Agora vou te contar como começa o amor. Vou te desvendar o momento mágico, aquela primeira vista. Li neste instante. Achei-o ao pé de uma página e acabei de ler. Quem escreveu foi o louco do Henry Miller: "Por que me olhava tão fixamente quando eu lhe contava a história? Havia um brilho em seu rosto que nunca poderei esquecer. Hoje, penso saber o que era. Acho que a fiz parar: parar aquele incessante urdir e tecer".

Ele estava com ela num restaurante, conversavam, trocavam as primeiras impressões e ela falava e falava, mexendo com uma das mãos, o que o fazia lembrar uma bordadeira ou das tecedeiras do destino. Então ele a cortou e começou a contar uma coisa completamente diferente.

Só sendo uma virgem, e atualmente ela precisa ser bem jovem, para não chegar no primeiro encontro com uma estória treinada por ter sido repetida muitas vezes. Esta máscara, sob a qual nos protegemos ou nos escondemos, é um empecilho para o amor entre duas pessoas. Porém, o (a) insidioso espera todo tempo por quem interrompa sua interpretação sem sentido. Foi isto que ela sentiu quando ele cortou sua ladainha mistificadora. "Havia gratidão em seus olhos, bem como amor e admiração. Eu fizera a máquina parar".

Ah, como é bom sermos nós mesmos, sem disfarce! É tirar um peso de cima, é sentir a leveza de ser.
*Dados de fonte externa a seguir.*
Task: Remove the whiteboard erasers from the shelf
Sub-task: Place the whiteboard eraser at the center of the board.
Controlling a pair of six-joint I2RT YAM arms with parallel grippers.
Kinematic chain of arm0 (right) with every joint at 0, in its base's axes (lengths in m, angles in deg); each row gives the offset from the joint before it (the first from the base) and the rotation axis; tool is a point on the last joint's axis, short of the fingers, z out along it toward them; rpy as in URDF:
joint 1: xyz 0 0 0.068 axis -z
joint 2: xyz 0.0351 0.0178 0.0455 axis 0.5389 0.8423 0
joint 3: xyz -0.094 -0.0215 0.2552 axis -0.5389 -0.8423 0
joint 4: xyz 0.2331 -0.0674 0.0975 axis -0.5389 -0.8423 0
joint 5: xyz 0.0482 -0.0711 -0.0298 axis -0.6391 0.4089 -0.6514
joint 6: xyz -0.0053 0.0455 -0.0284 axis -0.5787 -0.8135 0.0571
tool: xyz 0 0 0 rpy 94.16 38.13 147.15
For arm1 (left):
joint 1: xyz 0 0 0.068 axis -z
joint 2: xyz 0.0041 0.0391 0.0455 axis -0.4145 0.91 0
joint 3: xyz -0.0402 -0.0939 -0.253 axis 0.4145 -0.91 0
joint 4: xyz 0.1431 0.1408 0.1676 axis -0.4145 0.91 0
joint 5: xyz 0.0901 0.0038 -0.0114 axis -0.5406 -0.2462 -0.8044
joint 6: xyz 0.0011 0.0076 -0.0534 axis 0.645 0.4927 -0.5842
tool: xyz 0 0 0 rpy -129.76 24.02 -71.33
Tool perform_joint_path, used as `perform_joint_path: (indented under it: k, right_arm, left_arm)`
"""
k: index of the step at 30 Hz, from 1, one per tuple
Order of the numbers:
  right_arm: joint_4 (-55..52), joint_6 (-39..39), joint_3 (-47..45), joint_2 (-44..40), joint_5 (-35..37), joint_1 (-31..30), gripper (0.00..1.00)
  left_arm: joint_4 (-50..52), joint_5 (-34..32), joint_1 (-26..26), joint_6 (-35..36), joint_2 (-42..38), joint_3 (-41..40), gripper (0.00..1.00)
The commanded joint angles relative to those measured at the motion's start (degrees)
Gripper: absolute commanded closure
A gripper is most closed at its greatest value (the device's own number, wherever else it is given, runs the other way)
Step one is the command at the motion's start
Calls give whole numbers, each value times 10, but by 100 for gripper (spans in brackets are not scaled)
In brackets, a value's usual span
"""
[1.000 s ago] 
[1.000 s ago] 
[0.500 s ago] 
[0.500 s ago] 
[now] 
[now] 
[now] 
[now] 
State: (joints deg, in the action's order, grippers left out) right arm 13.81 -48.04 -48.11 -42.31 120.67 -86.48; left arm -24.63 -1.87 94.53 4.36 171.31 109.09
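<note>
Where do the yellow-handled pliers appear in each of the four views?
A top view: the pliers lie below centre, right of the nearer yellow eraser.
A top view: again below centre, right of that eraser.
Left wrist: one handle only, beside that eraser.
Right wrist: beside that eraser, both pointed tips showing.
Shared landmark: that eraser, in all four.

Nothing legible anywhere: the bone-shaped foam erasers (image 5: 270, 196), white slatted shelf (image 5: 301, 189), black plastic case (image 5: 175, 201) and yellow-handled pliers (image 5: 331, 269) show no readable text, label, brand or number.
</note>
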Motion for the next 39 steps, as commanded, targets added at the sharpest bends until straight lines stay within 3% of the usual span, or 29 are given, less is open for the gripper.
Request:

Quando descobrimos que quem fala olhando em nossos olhos está interessada na pessoa que somos, no patinho feio que nos imaginamos e que pretendemos esconder sob falsas penas brancas, só nos resta amá-la.

Entretanto não se esqueça que "as mentiras estão embutidas na verdade e não têm nenhuma existência separada dela". É assim, o ser maravilhoso que conhecemos não é bem quem supomos ter conhecido.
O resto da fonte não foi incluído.